「地域の困った」を解決し続けるー松本町包括ケア会議の10年ー

掲載号: りたらしい 130 号
発刊日 2024年11月

りたが「高齢者に優しいまちづくり」に初めて取り組んだのが松本町(広幡学区)です。この取組に着手したのが2013年であり、今年2024年は活動開始から10余年が経過しました。
 前号では、2011年から松應寺横丁の空き家対策事業に取り組んできたことを紹介しました。当時から松本町の高齢化率の高さ、独居老人の生活に関する課題は、りたとしても把握、認識していましたが、具体的な活動をおこすには人手が十分ではありませんでした。

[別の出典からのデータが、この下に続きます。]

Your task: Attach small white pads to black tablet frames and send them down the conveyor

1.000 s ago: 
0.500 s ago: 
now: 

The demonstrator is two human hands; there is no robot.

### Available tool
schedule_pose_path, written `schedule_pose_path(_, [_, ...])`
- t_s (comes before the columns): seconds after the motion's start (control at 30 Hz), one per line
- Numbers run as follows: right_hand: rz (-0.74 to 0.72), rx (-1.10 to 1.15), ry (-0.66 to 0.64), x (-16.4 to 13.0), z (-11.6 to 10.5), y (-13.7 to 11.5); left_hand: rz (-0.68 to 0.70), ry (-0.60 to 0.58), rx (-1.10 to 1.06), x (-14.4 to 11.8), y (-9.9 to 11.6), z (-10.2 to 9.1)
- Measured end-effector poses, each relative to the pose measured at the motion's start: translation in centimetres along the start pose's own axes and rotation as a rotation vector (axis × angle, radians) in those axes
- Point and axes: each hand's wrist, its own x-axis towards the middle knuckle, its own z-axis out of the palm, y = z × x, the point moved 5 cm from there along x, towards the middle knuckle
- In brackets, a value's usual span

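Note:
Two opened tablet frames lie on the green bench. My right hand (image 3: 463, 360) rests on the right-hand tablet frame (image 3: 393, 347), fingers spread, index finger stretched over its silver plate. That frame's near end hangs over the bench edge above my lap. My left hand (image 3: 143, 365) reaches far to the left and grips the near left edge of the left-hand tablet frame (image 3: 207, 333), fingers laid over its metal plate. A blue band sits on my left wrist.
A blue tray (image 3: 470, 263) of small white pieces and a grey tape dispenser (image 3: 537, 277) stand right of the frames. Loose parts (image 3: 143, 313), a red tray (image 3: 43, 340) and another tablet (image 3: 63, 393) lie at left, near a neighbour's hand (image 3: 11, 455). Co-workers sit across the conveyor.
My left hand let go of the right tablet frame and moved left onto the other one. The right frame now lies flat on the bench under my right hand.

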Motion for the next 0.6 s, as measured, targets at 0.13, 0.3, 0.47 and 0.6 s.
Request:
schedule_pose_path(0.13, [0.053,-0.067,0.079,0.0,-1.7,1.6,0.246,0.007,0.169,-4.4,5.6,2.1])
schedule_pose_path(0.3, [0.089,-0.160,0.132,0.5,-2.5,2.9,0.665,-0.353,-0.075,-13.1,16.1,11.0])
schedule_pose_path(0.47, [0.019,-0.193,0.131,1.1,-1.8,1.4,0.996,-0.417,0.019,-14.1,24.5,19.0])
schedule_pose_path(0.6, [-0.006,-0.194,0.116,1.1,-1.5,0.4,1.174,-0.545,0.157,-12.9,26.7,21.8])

しかし、前号で紹介した「にぎわい市」「なかみせ亭」などの取組を通じて、徐々に地域内外の出店者や協力者が現れ、松本町の地域活力が高まっていったのです。
 高齢者や独居老人の生活支援の取組を進めるにあたり、そうした新たな担い手の存在が重要なカギとなりました。今号では、松應寺横丁の高齢者支援の側面に焦点を当て、現在までの活動の流れを紹介します。

松本町包括ケア会議とは?

高齢者支援の体制について、町総代(自治会長)や地元の市議に相談し、2013年に「松本町包括ケア会議(以下、松本ケア会議)」を発足しました。当初の構成員は、総代、民生委員、氏子総代、老人会会長、簗瀬市議、ひな包括支援センター、およびりたでした。その後、活動が展開する中で、会員制お弁当屋(一松/椿寮)のオーナー、コミュニティカフェ「なかみせ亭」のオーナー、おしゃべりサロン「じゅげむ」のオーナーらにも参加いただくようになり、現在に至っています(発足当時は毎月開催、ここ数年は隔月開催)。
 松本ケア会議の取組概要を下記に示します。ここで実現してきた(インフォーマルな/行政などの制度にのらない民間主体の)社会サービスは「①独居老人向けの食事サービス(および安否確認)」「②独居老人向けの会食機会(年4回、今は年2回)」「③独居老人の緊急連絡先等の把握」「④食材、食事の場の充実」と、多岐にわたります。また、会議での主要議題の一つが「認知症高齢者に関連するトラブルへの対応」であることも特徴です。以下、この10年間の活動を伴走支援してきた筆者(三矢)の立場から、この活動が長期にわたって比較的上手く展開出来ている要因と思われることについて紹介します。

図1 独居老人向け会員制お弁当屋「一松」の様子 
図2 会食パーティ「じゅげむ」の様子
図3 移動スーパー「とくし丸」

松本ケア会議が長期的に上手く展開できている要因とは?

 一つは、「雑談の中に活動のヒントがある」です。松本ケア会議では、会議が始まる前に、町総代が最近のまちの話題(お祭りが近い、認知症の○○さんに関するトラブル他)を雑談的に話し出すことが常となっています。例えば「最近、立て続けに、独居老人が家の中で倒れて、救急車を呼んだ際に同乗することとなり、本人の連絡先や日頃飲んでいる薬を聞かれたけど、知らなくて困っちゃうんだよね」といった愚痴。これを手掛かりに検討や調査が始まり、日頃飲んでいる薬や緊急時の連絡先を書き出し、その紙面を入れたケースを冷蔵庫に入れ、この状況を救急隊に伝わるように、玄関裏側に掲示を出す「救急医療情報キット」の開発が実現しました。ちなみにこのキットは、町内で開発し、運用は学区単位に広がりました。
 もう一つは「おせっかいおばさんを取り巻くコミュニティ」です。コミュニティカフェ「なかみせ亭」を切り盛りしてくれているキーパーソンの一人がSさんという女性(おせっかいおばさん)です。彼女は、服が汚れていたり、場合によっては大声を出してしまうような認知症高齢者が来店した際も、「困っちゃうのよねー」と笑い飛ばしつつ、言葉巧みに服を着替えるように促したり、あるいはデイサービスセンター利用へとつなぎ、数か月をかけて、おだやかなコミュニケーションがとれるところにまで関係を変えていきます。ケア会議では、こうした現場での苦労を労い、時には笑い話として分かち合い、時には地域包括支援センター職員から助言をもらい、あるいは包括職員による直接介入にもつないでいきます。
 10年を俯瞰して思うのは、「地域が臨機応変に、楽しみながら、愚痴をこぼしあいながら取り組む領域」が土台としてあり、一部側面的に「りたが、まちづくりの助言者、伴走支援者として計画的に支援できる領域」により活動開発を促進し、「地域包括支援センターが扱う、社会制度として担保できる領域」との連携や協働にも目くばせをするような場として、松本ケア会議が運用されてきたことが良かったと思う。りたは、こうした地域での会議運営支援を、引き続き継続展開していきます。